#### ABOUT THIS EXERCISE:
Filter this material down to the lines that hold "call", copying each one.

#### DATA SECTION:
****************
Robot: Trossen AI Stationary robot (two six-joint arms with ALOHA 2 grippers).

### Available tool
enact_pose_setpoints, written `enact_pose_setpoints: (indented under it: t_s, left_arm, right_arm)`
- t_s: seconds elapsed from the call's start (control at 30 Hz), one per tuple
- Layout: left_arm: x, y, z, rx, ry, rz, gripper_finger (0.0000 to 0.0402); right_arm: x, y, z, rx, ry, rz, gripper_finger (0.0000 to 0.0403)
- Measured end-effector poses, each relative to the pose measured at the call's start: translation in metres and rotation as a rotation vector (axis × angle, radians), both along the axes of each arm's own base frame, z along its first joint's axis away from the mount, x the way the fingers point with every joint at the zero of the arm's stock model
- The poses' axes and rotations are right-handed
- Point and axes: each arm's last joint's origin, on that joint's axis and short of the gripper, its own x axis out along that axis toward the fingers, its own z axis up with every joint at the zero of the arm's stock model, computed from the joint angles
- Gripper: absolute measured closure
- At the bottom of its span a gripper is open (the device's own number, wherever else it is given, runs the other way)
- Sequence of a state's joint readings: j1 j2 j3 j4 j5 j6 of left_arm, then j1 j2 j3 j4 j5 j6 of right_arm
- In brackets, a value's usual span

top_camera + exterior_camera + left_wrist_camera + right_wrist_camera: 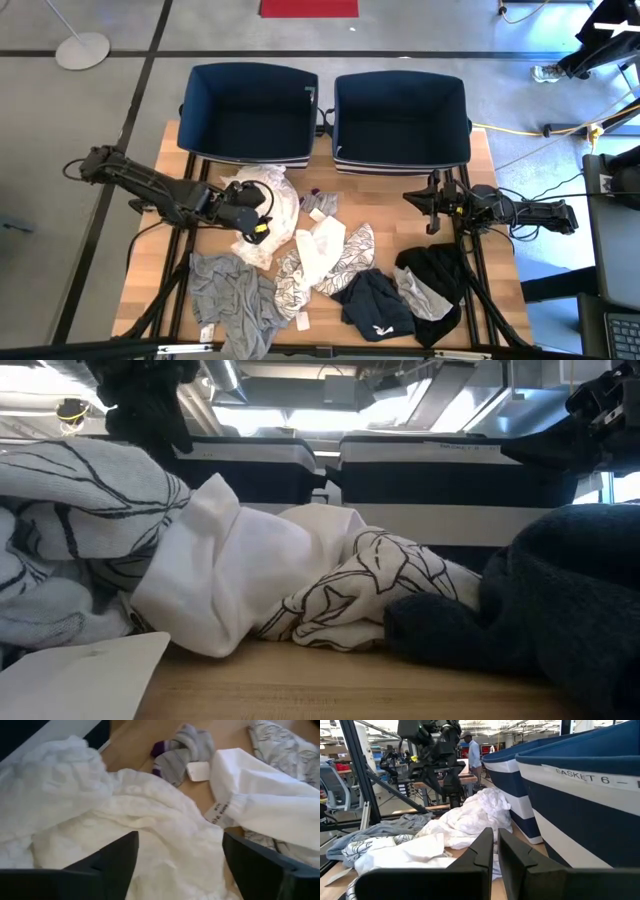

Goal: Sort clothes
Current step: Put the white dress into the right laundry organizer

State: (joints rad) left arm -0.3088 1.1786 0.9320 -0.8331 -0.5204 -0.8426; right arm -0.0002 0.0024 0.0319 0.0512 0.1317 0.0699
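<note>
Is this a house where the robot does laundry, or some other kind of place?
Probably a robot lab or workshop, not a house. The wooden table stands on a bare grey floor with black tape lines, the bin is labelled "BASKET 6", and behind it are metal frames, workbenches and a person.

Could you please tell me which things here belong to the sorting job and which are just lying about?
Job: white garment, patterned garment, grey garment, navy garment, black garment, socks.
Lying about: two bins, paper tag.
</note>
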Motion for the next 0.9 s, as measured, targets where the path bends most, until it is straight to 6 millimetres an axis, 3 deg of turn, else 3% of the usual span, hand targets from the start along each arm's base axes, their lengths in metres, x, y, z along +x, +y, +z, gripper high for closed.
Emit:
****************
#### WRITTEN SOLUTION:
- t_s: seconds elapsed from the call's start (control at 30 Hz), one per tuple
- Measured end-effector poses, each relative to the pose measured at the call's start: translation in metres and rotation as a rotation vector (axis × angle, radians), both along the axes of each arm's own base frame, z along its first joint's axis away from the mount, x the way the fingers point with every joint at the zero of the arm's stock model

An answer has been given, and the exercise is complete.